(YOUR ASSIGNMENT): Could you write out the lines below exactly, beginning with the first and finishing with the one that contains "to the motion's"?

Collected data:
++++
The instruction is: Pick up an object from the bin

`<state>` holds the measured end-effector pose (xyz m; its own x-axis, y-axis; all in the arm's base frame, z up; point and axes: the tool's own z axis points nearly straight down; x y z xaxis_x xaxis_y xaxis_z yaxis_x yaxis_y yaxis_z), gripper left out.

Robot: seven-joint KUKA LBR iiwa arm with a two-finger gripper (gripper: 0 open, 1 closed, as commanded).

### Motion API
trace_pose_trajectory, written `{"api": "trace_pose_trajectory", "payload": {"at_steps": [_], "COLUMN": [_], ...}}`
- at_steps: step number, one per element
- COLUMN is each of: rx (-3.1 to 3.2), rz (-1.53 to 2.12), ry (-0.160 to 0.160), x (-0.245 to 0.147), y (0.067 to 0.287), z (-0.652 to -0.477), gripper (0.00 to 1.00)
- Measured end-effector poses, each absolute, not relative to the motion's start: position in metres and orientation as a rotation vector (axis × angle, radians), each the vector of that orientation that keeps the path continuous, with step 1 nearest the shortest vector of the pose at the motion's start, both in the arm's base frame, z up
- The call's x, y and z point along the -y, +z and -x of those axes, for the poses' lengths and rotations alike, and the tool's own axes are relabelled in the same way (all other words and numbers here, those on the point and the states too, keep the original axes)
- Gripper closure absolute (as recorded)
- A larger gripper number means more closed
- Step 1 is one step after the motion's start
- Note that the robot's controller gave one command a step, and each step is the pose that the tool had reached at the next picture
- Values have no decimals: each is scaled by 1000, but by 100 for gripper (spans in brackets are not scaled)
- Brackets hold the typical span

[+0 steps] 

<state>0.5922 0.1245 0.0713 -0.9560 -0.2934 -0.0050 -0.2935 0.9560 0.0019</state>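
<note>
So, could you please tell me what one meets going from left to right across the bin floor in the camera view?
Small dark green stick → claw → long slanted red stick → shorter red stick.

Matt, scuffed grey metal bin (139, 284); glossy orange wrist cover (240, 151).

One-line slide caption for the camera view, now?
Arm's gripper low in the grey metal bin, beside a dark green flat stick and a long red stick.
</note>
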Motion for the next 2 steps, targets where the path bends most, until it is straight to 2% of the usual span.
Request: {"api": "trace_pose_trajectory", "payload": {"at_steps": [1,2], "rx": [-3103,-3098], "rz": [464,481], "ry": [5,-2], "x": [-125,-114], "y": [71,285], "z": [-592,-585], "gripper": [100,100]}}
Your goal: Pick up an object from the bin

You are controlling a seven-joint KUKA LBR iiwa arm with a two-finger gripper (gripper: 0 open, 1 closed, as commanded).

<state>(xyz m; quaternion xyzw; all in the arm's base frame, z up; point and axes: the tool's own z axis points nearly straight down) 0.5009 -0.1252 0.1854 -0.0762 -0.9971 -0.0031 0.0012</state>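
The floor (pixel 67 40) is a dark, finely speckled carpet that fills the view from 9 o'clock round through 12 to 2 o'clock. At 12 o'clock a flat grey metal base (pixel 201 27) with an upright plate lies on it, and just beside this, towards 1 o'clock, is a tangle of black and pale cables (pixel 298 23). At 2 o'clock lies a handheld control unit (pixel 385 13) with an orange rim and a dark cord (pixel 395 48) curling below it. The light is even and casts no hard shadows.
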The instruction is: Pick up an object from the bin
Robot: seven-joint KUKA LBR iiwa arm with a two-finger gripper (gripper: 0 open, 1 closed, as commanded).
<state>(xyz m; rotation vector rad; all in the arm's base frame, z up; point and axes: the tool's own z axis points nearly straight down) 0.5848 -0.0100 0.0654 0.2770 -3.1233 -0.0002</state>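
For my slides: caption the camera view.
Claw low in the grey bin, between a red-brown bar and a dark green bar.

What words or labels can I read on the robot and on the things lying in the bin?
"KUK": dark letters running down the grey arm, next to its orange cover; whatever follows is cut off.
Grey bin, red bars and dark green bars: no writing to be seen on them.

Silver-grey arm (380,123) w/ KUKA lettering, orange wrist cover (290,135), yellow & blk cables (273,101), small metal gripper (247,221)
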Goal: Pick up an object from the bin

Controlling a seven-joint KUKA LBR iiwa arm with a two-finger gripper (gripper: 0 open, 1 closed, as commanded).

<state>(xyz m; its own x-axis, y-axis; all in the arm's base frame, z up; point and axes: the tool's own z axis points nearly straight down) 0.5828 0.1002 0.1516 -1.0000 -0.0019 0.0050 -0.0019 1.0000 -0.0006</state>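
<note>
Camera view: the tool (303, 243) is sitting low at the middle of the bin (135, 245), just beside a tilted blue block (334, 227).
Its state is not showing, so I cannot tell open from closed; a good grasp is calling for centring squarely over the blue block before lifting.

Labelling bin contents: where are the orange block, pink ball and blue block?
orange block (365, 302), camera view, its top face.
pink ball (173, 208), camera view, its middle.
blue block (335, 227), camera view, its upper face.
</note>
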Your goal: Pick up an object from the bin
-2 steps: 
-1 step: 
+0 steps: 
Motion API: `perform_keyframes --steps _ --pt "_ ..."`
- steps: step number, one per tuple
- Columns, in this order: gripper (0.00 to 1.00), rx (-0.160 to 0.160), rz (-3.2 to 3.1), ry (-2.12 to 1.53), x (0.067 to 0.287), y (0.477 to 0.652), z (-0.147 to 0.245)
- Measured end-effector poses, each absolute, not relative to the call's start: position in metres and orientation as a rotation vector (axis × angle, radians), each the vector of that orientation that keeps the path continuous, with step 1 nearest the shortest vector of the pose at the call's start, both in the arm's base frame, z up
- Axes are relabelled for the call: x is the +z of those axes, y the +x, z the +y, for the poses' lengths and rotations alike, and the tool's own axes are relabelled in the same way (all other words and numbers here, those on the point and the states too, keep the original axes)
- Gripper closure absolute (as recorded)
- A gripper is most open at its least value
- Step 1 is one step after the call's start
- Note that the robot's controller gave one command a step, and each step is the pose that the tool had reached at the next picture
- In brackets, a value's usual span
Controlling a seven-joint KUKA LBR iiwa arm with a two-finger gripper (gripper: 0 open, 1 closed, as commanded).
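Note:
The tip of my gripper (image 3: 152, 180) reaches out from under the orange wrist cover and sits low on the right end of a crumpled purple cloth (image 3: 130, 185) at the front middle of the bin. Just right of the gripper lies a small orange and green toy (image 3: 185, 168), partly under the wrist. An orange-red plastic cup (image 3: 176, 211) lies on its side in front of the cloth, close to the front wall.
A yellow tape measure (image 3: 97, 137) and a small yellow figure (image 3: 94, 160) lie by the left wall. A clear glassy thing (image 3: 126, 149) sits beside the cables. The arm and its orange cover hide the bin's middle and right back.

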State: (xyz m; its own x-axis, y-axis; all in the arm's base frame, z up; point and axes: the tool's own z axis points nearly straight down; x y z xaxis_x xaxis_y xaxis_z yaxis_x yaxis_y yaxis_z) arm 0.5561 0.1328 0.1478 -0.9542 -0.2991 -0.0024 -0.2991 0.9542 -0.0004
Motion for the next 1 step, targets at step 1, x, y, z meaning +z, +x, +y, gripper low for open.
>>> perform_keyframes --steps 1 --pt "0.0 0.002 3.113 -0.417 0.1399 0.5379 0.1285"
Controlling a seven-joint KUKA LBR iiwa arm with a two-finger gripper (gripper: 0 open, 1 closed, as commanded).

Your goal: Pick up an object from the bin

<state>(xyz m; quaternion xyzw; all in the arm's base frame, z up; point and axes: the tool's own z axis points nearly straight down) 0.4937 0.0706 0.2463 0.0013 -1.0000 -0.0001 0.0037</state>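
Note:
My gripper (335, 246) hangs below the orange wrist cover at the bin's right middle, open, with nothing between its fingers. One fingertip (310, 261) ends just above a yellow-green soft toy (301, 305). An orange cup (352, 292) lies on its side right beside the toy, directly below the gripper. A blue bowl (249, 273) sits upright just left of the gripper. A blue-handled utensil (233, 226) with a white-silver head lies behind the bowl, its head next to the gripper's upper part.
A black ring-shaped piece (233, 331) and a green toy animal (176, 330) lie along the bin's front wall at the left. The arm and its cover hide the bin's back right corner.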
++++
(SOLVED PROBLEM):
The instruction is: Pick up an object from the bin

`<state>` holds the measured end-effector pose (xyz m; its own x-axis, y-axis; all in the arm's base frame, z up; point and axes: the tool's own z axis points nearly straight down; x y z xaxis_x xaxis_y xaxis_z yaxis_x yaxis_y yaxis_z), gripper left out.

Robot: seven-joint KUKA LBR iiwa arm with a two-finger gripper (gripper: 0 open, 1 closed, as commanded).

### Motion API
trace_pose_trajectory, written `{"api": "trace_pose_trajectory", "payload": {"at_steps": [_], "COLUMN": [_], ...}}`
- at_steps: step number, one per element
- COLUMN is each of: rx (-3.1 to 3.2), rz (-1.53 to 2.12), ry (-0.160 to 0.160), x (-0.245 to 0.147), y (0.067 to 0.287), z (-0.652 to -0.477), gripper (0.00 to 1.00)
- Measured end-effector poses, each absolute, not relative to the motion's start: position in metres and orientation as a rotation vector (axis × angle, radians), each the vector of that orientation that keeps the path continuous, with step 1 nearest the shortest vector of the pose at the motion's start, both in the arm's base frame, z up

What is written here forms the complete answer.